Luego, al ver a Juan Claudio, desarrugósele el entrecejo y le dijo:

—¿Tú por aquí, Hullin? ¿Serás, por fin, bastante perspicaz para aceptar las proposiciones que me he dignado hacerte? ¿Comprenderás que una unión como la que te propongo es el solo medio de libraros de la completa destrucción de vuestra raza? Si así es, te felicito, pues das prueba de más discreción de la que te creía capaz.

Hullin no pudo contener la risa y le respondió:

—No, Yégof, no; el Cielo no me ha iluminado aún lo suficiente para aceptar el honor que me quieres hacer. Además, Luisa no está en edad de contraer matrimonio.

El loco volvió a tomar un aspecto grave y sombrío.

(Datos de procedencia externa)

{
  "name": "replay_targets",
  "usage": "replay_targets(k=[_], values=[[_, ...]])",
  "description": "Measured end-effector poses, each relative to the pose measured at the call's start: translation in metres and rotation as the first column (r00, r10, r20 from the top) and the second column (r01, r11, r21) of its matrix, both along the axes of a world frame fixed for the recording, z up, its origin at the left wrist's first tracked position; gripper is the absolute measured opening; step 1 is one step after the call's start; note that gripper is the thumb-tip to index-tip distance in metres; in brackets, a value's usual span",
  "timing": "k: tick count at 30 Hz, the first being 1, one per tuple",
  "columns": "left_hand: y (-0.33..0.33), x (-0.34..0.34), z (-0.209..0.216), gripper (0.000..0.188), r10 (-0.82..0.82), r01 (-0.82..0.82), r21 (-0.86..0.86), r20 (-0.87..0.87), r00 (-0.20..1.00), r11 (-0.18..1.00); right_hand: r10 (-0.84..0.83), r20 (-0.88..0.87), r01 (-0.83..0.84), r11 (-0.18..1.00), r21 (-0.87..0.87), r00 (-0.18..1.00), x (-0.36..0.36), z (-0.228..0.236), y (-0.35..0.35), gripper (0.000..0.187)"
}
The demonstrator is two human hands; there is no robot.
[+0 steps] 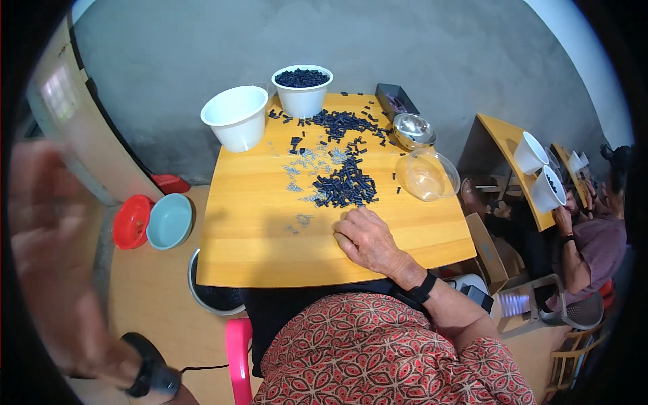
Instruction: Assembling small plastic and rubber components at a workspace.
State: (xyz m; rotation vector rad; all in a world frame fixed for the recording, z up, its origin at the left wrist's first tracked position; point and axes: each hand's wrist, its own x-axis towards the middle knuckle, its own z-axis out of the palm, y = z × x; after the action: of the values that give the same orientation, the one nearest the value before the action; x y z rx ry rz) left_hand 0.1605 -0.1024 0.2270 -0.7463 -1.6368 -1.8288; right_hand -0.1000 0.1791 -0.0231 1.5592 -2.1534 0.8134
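Observation:
My right hand rests on the wooden table, its fingers curled in; whatever they may hold is hidden. Just beyond its knuckles lies a pile of small black cylindrical pieces. Thin silvery metal pins are scattered to the left of that pile, and a second spread of black pieces lies farther back. My left hand is raised off the table at the far left, smeared by motion, so its fingers cannot be made out.
At the back stand a white tub of black pieces and another white tub. A clear plastic bowl, metal bowl and dark tray line the right. Basins sit on the floor; a person sits at right.

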Motion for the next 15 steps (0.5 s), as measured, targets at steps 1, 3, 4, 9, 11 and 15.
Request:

De pie, al borde del terraplén, de espaldas al abismo, parecía ser aquel su lugar natural, y el cuervo, dando vueltas a uno y otro lado, no conseguía alterarle.

Yégof levantó el cetro, frunció las cejas y exclamó:

—¡Hullin! Por segunda vez te reitero mi petición y tú por segunda vez la rechazas. Volveré a hacértela por última vez, ¿lo oyes?, por última vez. Después... ¡que se cumpla el destino!

Y girando pausadamente los talones, con paso firme, alta y derecha la cabeza, a pesar de la extraordinaria inclinación de la pendiente, el Rey de Bastos descendió el sendero de la roca.

Hullin, Marcos Divès y también Hexe-Baizel prorrumpieron en una sonora carcajada.

—Está completamente loco—dijo Hexe-Baizel.